When a player is returned, it is taken to the back room to be cleaned and recharged and the reader captures that ID number again and sends the ID number to the server.


NCR's Terry Massey

CR Media uses the data both to monitor the devices at the 43 participating Hertz locations and to compare against monthly rental reports from the individual locations as well as to send reports to Nickelodeon.

If a Hertz office reports a player missing, CR Media can track when the player left the location and Hertz can access their video records to see an image of the individual who took the player. "We are able to see on-hand inventory, run reports, and use those reports to compare to actual sales reports," Wallack says.
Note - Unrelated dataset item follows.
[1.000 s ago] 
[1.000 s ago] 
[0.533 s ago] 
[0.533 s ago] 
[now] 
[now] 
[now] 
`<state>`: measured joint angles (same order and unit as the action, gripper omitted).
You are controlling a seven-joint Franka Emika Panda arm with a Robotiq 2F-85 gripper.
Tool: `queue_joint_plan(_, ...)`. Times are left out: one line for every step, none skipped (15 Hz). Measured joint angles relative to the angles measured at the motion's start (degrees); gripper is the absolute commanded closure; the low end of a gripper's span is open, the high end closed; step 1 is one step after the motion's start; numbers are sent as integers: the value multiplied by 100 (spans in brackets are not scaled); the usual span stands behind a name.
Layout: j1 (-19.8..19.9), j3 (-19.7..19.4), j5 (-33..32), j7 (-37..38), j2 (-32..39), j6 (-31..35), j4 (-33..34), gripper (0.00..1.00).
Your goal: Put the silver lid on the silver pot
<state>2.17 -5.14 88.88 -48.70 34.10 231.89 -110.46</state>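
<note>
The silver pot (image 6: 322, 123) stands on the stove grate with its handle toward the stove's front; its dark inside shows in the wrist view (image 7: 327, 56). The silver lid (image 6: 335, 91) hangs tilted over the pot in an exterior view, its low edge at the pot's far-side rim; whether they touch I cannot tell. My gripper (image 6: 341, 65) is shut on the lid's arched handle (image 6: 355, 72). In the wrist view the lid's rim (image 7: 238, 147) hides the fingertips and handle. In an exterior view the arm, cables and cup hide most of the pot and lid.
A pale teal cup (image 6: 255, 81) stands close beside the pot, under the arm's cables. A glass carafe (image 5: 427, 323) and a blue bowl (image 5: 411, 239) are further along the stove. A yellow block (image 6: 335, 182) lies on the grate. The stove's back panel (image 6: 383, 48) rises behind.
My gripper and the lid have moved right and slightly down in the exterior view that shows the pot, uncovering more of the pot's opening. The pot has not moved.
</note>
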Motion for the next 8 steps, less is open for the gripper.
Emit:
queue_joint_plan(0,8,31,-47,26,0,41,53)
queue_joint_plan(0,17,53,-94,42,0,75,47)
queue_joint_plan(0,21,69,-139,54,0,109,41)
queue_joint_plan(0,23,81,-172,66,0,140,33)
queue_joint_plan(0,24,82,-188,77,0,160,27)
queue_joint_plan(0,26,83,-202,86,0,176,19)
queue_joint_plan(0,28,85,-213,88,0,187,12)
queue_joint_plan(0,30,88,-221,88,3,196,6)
Hertz has its own back-end system in which is stores data about who rents the players and when and where they return them. Hertz sends those sales reports to CR Media monthly.

One challenge NCR faces when installing the systems at airports is working around existing RF transmissions, which vary from one airport to another, Massey says. In each installation, an NCR engineer measured RF in the vicinity and mounted readers accordingly to shield them from those RF signals if they were present.


The Nick on the Go player

"It's worked really nicely," Massey says. "It's fun to play a mission critical role for such a new company. CR Media needed creative help, and it was great to provide that. They are very high-energy, bright people."

"So far we've had 110 percent customer satisfaction [regarding the players]," Wallack says. "It's a very 21st-century amenity. They love it to death." Wallack says CR Media sees itself as a technology pioneer, forming an unprecedented partnership with Nickelodeon and Hertz to provide technology to their customers, and he says the use of RFID for tracking furthers that pioneering effort.

Currently, each player plays programming only in English, but content in Spanish will be available in May. Hertz employees use content-loading stations, supplied by CR Media, to add new programming that CR Media provides periodically.